The Gambler’s Fallacy: Key for Trend Following

“It is a common notion that after you have profits from your original equity, you can start taking even greater risks because now you are playing with their money. We are sure you have heard this. Once you have profit, you’re playing with their money. It’s a comforting thought. It certainly can’t be as bad to lose their money as yours? Right? Wrong. Why should it matter whom the money used to belong to? What matters is who it belongs to now and what to do about it. And in this case it all belongs to you.”
William Eckhardt

The gambler’s fallacy and concept of availability error are key for traders. Trend followers have an understanding of these concepts built into their trading style.

The Gambler’s Fallacy

One of the easiest mistakes to make with trading is thinking that past trades influence future ones. This common mistake is sometimes called the gambler’s fallacy, and it often leads people to bet more money and to bet more often than they otherwise would. For example, many people know how to figure that there is only a one in sixteen chance that a fair coin will come up heads four times in a row. But if the coin has already come up heads three times in a row, then the chances that it will do so a fourth time are the same as they would be if it had never been tossed before–one in two. However, it is easy to make the mistake of thinking that this coin has only a one in sixteen chance of coming up heads. It seems that the coin should make the average of past tosses come out right. But in reality, the coin does not remember past tosses and feels no obligation to even out the number of heads and tails that have come up before. As we make more and more coin tosses, the ratio of heads to the total number of tosses will approach one half, but this does not mean that there will be exactly (or even close to) the same number of heads as tails, nor does this mean that in the course of a few tosses things will come up anywhere near even.

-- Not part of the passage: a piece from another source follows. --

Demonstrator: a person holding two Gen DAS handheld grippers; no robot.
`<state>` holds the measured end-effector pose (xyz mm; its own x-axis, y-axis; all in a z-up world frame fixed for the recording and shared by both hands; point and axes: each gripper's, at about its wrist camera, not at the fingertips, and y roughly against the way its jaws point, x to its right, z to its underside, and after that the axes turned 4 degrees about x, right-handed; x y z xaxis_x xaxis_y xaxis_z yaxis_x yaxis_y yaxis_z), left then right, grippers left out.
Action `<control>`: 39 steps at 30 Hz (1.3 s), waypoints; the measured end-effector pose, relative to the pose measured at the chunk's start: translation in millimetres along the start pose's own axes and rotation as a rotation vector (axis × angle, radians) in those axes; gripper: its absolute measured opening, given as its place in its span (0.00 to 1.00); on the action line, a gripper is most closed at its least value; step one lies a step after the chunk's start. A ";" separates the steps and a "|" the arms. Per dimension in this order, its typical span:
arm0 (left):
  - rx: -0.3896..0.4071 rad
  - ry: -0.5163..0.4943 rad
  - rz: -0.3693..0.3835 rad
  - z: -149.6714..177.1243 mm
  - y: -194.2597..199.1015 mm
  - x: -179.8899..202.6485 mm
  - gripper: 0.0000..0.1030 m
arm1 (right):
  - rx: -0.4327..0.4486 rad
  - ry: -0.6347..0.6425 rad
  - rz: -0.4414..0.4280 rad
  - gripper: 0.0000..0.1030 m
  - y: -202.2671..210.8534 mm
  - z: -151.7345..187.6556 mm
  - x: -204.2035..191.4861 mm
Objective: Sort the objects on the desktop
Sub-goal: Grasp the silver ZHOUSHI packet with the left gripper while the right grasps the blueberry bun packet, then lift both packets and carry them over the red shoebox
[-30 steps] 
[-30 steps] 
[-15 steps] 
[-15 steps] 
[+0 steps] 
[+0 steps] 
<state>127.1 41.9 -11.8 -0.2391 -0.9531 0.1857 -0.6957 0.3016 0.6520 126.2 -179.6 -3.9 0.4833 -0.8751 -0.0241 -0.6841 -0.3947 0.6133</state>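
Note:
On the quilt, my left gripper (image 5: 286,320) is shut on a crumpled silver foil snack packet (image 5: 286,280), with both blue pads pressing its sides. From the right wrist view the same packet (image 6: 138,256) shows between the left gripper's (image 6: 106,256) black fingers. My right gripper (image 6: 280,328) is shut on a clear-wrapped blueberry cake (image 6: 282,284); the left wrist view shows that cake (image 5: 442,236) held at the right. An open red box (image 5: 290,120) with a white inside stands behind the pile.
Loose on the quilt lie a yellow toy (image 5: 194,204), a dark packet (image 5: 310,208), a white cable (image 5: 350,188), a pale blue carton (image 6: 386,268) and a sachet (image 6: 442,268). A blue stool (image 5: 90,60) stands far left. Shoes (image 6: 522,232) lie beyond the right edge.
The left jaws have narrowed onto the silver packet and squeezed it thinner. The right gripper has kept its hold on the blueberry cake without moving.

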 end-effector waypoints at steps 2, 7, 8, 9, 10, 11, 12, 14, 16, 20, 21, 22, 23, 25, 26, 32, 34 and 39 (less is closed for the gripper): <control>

Misunderstanding this fact leads many traders to believe they have more information than they really do, and can cause them to be more willing to over-trade than they otherwise would.

Availability Error

The second major mistake people make, and which increases their tendency to over-trade, is called availability error by psychologists. This is the common tendency we all have to focus only on good, unusual, or easily remembered experiences, forgetting the bad, common, or less available ones. For example, hearing that someone has won the lottery sticks in our mind more than hearing that someone has lost the same lottery. We remember winners more than losers, and mistakenly think that the chances match our memory. This explains why people put more money into slot machines that are in large groups, where they can hear and see signs that others are winning, rather than into lone machines, where they have no recent memory of someone’s winning. And people consistently do this, despite the fact that the odds are just as bad for the group as for the lone machine. Memories of winners are simply more available for the large groups than the loners.

We may also think that if we know or have heard of a winner it must not be very hard to trade successfully. Many people have a story about how their Aunt or their brother-in-law’s boss’s friend once won on some great trade. But there are several things that are omitted from such stories. Most important is the fact that someone lost thousands of dollars before and after making that great trade. Many so called great trades are really only small wins that barely cover the cost of trading, and which serve to entice people to continue trading and losing more money. The markets take advantage of our tendency toward availability error and exploit our memory of the one great trade while encouraging us to forget the many losses.

Moreover, when we hear the story of our brother-in-law’s boss’ friend’s great trade, we tend to assume that because we have heard of this person and have some connection to him or her, however remote, and winning must be more likely than we had thought. But we never hear the story of our co-worker’s Uncle who lost fifty thousand dollars in the market gambling on tips with no strategy. And if we wanted to hear all the stories of the times that our relatives’ acquaintances’ friends or our friends’ acquaintance’s relatives lost money while trading, we would have no time for anything else. Indeed, by such a chain of associations you can hear the story of essentially every other person in the entire world.